**EXERCISE OBJECTIVE**
Every record must appear in your copy exactly as written, with no pictures.
___ SUPPLIED MATERIAL ___
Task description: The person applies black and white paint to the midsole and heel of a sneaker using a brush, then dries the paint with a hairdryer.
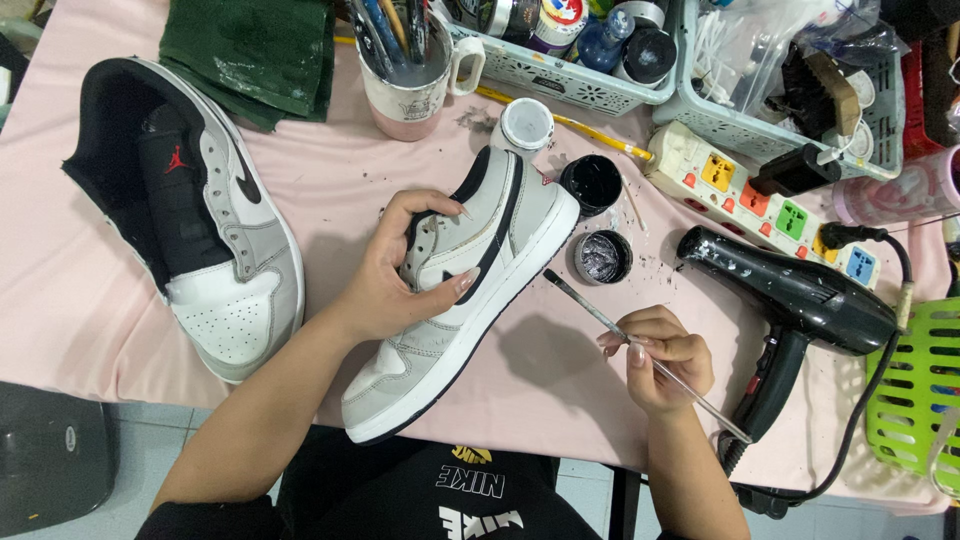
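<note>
Head view: left hand (400, 270) grips tilted sneaker (470, 300), right hand (655, 355) pinches paintbrush (640, 350).

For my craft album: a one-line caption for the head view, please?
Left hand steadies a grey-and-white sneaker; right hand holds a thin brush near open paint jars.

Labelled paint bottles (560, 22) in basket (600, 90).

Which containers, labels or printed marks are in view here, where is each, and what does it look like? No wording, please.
Paint pot: by the held shoe's heel, round, open, black inside.
Second pot: just below it, round, grey-smeared.
White lid: above the shoe, round.
Mug: top centre, white and pink, holding brushes.
Bottles: in the pale basket, coloured labels.
Red emblem: on the left shoe's black tongue.
</note>
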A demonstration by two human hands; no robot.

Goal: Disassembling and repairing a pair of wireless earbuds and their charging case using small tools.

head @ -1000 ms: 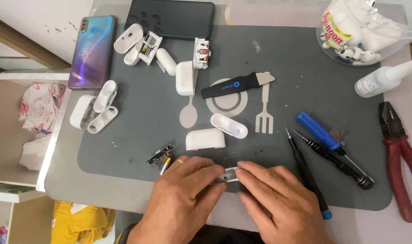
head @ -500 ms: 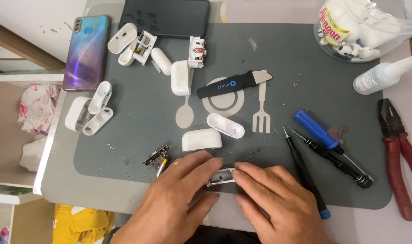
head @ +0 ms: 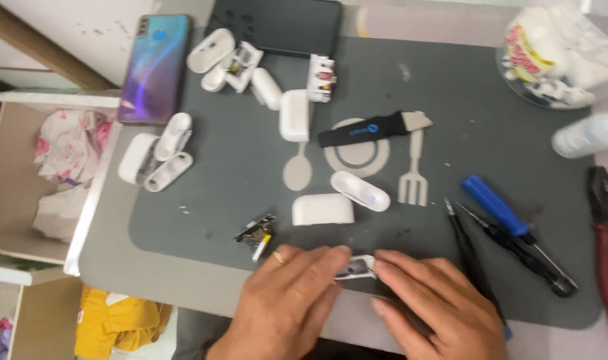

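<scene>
at the near edge of the grey mat, a small white part is pinched between the fingertips of the left hand and right hand; it is judged light, stiff and fragile, best gripped by its ends. a white case lies just beyond.
</scene>
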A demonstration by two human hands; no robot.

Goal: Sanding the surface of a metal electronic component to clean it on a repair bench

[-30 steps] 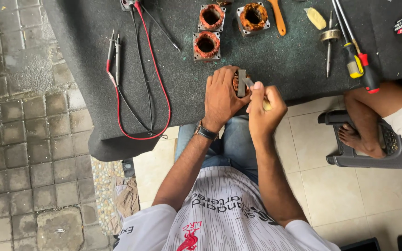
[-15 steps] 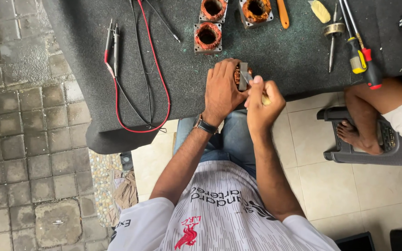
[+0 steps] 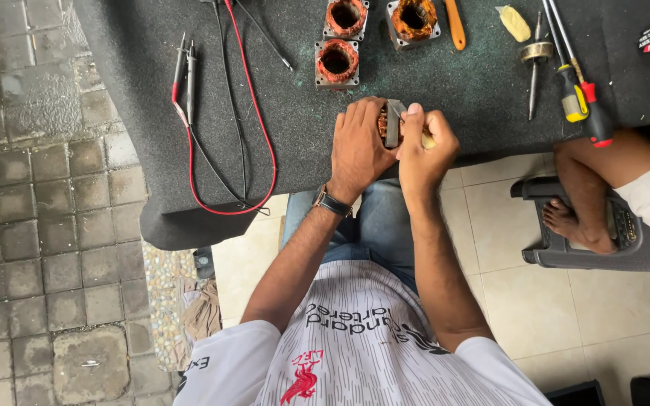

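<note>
My left hand wraps around a small motor stator with copper windings and a grey metal frame, held at the near edge of the dark felt-covered table. My right hand is closed on a thin tool with a pale yellow handle, its fingers pressed against the stator's right side. The stator is mostly hidden between both hands. I wear a wristwatch on the left wrist.
Three more copper-wound stators sit at the table's far middle. Red and black test leads trail on the left. Screwdrivers, an orange-handled tool and a yellowish lump lie right. Another person's leg and foot rest on a grey stool.
The view has shifted a little. My hands stay on the stator at the table edge, with my right hand working slightly against it.
</note>
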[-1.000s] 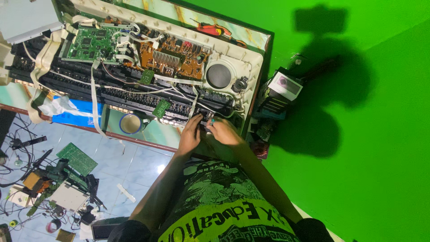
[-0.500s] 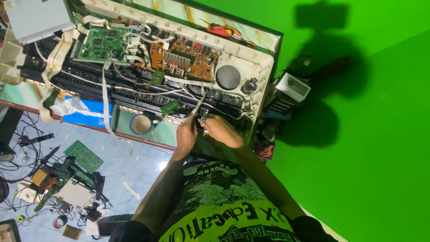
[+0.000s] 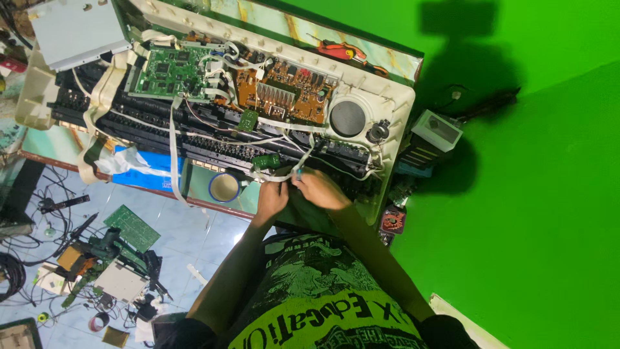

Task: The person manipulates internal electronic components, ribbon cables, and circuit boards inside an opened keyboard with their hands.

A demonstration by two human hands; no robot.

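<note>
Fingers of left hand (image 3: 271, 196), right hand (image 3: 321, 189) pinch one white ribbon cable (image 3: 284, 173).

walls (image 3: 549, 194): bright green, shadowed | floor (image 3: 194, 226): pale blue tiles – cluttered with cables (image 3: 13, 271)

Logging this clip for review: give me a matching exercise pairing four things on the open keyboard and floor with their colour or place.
Things:
1. left circuit board
2. middle circuit board
3. round speaker
4. loose board

Descriptions:
A. brown-orange
B. lying on the tiled floor
C. green, inside the case
D. dark grey, at the case's end

Pairs: 1-C, 2-A, 3-D, 4-B
</note>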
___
**RESPONSE TO THIS TASK**
Task description: The person applies black and white paint to the midsole and heel of a sneaker using a brush, then dries the paint with a hairdryer.
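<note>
Head view: left hand (400, 270) grips tilted sneaker (470, 300), right hand (655, 355) pinches paintbrush (640, 350).

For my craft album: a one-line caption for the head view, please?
Left hand steadies a grey-and-white sneaker; right hand holds a thin brush near open paint jars.

Labelled paint bottles (560, 22) in basket (600, 90).

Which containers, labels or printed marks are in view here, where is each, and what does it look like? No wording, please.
Paint pot: by the held shoe's heel, round, open, black inside.
Second pot: just below it, round, grey-smeared.
White lid: above the shoe, round.
Mug: top centre, white and pink, holding brushes.
Bottles: in the pale basket, coloured labels.
Red emblem: on the left shoe's black tongue.
</note>
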A demonstration by two human hands; no robot.

Goal: Disassembling and repairing a pair of wireless earbuds and their charging case using small tools.

head @ -1000 ms: 
head @ -500 ms: 
head @ +0 ms: 

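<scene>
at the near edge of the grey mat, a small white part is pinched between the fingertips of the left hand and right hand; it is judged light, stiff and fragile, best gripped by its ends. a white case lies just beyond.
</scene>
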A demonstration by two human hands; no robot.

Goal: Sanding the surface of a metal electronic component to clean it on a repair bench

[-30 steps] 
[-15 steps] 
[+0 steps] 

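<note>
My left hand wraps around a small motor stator with copper windings and a grey metal frame, held at the near edge of the dark felt-covered table. My right hand is closed on a thin tool with a pale yellow handle, its fingers pressed against the stator's right side. The stator is mostly hidden between both hands. I wear a wristwatch on the left wrist.
Three more copper-wound stators sit at the table's far middle. Red and black test leads trail on the left. Screwdrivers, an orange-handled tool and a yellowish lump lie right. Another person's leg and foot rest on a grey stool.
The view has shifted a little. My hands stay on the stator at the table edge, with my right hand working slightly against it.
</note>
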[-1.000s] 
[-0.500s] 
[+0.000s] 

Task: The person manipulates internal electronic components, ribbon cables, and circuit boards inside an opened keyboard with their hands.

A demonstration by two human hands; no robot.

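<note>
Fingers of left hand (image 3: 271, 196), right hand (image 3: 321, 189) pinch one white ribbon cable (image 3: 284, 173).

walls (image 3: 549, 194): bright green, shadowed | floor (image 3: 194, 226): pale blue tiles – cluttered with cables (image 3: 13, 271)

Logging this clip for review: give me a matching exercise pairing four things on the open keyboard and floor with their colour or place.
Things:
1. left circuit board
2. middle circuit board
3. round speaker
4. loose board

Descriptions:
A. brown-orange
B. lying on the tiled floor
C. green, inside the case
D. dark grey, at the case's end

Pairs: 1-C, 2-A, 3-D, 4-B
</note>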

The exercise is complete.